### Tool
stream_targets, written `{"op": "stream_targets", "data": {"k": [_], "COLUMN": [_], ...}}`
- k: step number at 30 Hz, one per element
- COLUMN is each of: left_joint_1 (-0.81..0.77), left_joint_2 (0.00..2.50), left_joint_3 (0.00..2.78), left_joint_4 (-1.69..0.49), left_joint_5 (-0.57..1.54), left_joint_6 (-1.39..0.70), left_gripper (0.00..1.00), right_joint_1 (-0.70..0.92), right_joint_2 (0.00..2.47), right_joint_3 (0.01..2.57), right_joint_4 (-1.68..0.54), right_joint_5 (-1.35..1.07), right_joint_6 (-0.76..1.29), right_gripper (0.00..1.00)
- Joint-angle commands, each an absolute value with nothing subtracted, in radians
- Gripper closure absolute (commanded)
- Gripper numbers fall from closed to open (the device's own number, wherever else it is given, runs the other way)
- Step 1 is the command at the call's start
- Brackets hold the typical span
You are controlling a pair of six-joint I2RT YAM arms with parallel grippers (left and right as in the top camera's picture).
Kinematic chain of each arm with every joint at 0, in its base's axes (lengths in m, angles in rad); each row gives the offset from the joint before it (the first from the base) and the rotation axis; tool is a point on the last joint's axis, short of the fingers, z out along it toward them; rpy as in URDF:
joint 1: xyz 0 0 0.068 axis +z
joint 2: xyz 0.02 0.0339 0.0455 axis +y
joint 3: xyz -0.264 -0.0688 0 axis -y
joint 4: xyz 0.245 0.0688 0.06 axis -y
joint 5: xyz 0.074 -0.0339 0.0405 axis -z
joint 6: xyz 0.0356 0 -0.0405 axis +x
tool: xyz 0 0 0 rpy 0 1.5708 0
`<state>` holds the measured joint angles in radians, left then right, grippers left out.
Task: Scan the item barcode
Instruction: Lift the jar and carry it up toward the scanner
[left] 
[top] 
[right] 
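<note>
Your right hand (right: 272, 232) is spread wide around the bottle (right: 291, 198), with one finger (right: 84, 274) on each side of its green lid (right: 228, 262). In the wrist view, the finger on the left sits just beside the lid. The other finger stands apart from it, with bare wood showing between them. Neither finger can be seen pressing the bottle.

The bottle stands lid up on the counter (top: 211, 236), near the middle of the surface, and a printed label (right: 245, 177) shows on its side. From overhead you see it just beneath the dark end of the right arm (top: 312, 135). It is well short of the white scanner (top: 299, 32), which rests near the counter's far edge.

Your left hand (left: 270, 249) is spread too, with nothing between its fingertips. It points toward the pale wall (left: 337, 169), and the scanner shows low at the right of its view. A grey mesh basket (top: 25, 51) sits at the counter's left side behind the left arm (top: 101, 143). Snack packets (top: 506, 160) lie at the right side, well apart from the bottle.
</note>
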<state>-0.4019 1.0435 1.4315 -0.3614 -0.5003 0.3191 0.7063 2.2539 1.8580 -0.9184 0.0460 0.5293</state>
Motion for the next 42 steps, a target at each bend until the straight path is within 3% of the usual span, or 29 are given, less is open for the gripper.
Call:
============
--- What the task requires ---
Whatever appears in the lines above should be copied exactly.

--- Written solution ---
### Tool
stream_targets, written `{"op": "stream_targets", "data": {"k": [_], "COLUMN": [_], ...}}`
- k: step number at 30 Hz, one per element
- COLUMN is each of: left_joint_1 (-0.81..0.77), left_joint_2 (0.00..2.50), left_joint_3 (0.00..2.78), left_joint_4 (-1.69..0.49), left_joint_5 (-0.57..1.54), left_joint_6 (-1.39..0.70), left_gripper (0.00..1.00), right_joint_1 (-0.70..0.92), right_joint_2 (0.00..2.47), right_joint_3 (0.01..2.57), right_joint_4 (-1.68..0.54), right_joint_5 (-1.35..1.07), right_joint_6 (-0.76..1.29), right_gripper (0.00..1.00)
- Joint-angle commands, each an absolute value with nothing subtracted, in radians
- Gripper closure absolute (commanded)
- Gripper numbers fall from closed to open (the device's own number, wherever else it is given, runs the other way)
- Step 1 is the command at the call's start
- Brackets hold the typical span
You are controlling a pair of six-joint I2RT YAM arms with parallel grippers (left and right as in the top camera's picture).
Kinematic chain of each arm with every joint at 0, in its base's axes (lengths in m, angles in rad); each row gives the offset from the joint before it (the first from the base) and the rotation axis; tool is a point on the last joint's axis, short of the fingers, z out along it toward them; rpy as in URDF:
joint 1: xyz 0 0 0.068 axis +z
joint 2: xyz 0.02 0.0339 0.0455 axis +y
joint 3: xyz -0.264 -0.0688 0 axis -y
joint 4: xyz 0.245 0.0688 0.06 axis -y
joint 5: xyz 0.074 -0.0339 0.0405 axis -z
joint 6: xyz 0.0356 0 -0.0405 axis +x
tool: xyz 0 0 0 rpy 0 1.5708 0
`<state>` holds the measured joint angles in radians, left then right, grippers left out.
Task: Scan the item barcode
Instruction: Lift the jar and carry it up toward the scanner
[left] 
[top] 
[right] 
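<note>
Your right hand (right: 272, 232) is spread wide around the bottle (right: 291, 198), with one finger (right: 84, 274) on each side of its green lid (right: 228, 262). In the wrist view, the finger on the left sits just beside the lid. The other finger stands apart from it, with bare wood showing between them. Neither finger can be seen pressing the bottle.

The bottle stands lid up on the counter (top: 211, 236), near the middle of the surface, and a printed label (right: 245, 177) shows on its side. From overhead you see it just beneath the dark end of the right arm (top: 312, 135). It is well short of the white scanner (top: 299, 32), which rests near the counter's far edge.

Your left hand (left: 270, 249) is spread too, with nothing between its fingertips. It points toward the pale wall (left: 337, 169), and the scanner shows low at the right of its view. A grey mesh basket (top: 25, 51) sits at the counter's left side behind the left arm (top: 101, 143). Snack packets (top: 506, 160) lie at the right side, well apart from the bottle.
</note>
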<state>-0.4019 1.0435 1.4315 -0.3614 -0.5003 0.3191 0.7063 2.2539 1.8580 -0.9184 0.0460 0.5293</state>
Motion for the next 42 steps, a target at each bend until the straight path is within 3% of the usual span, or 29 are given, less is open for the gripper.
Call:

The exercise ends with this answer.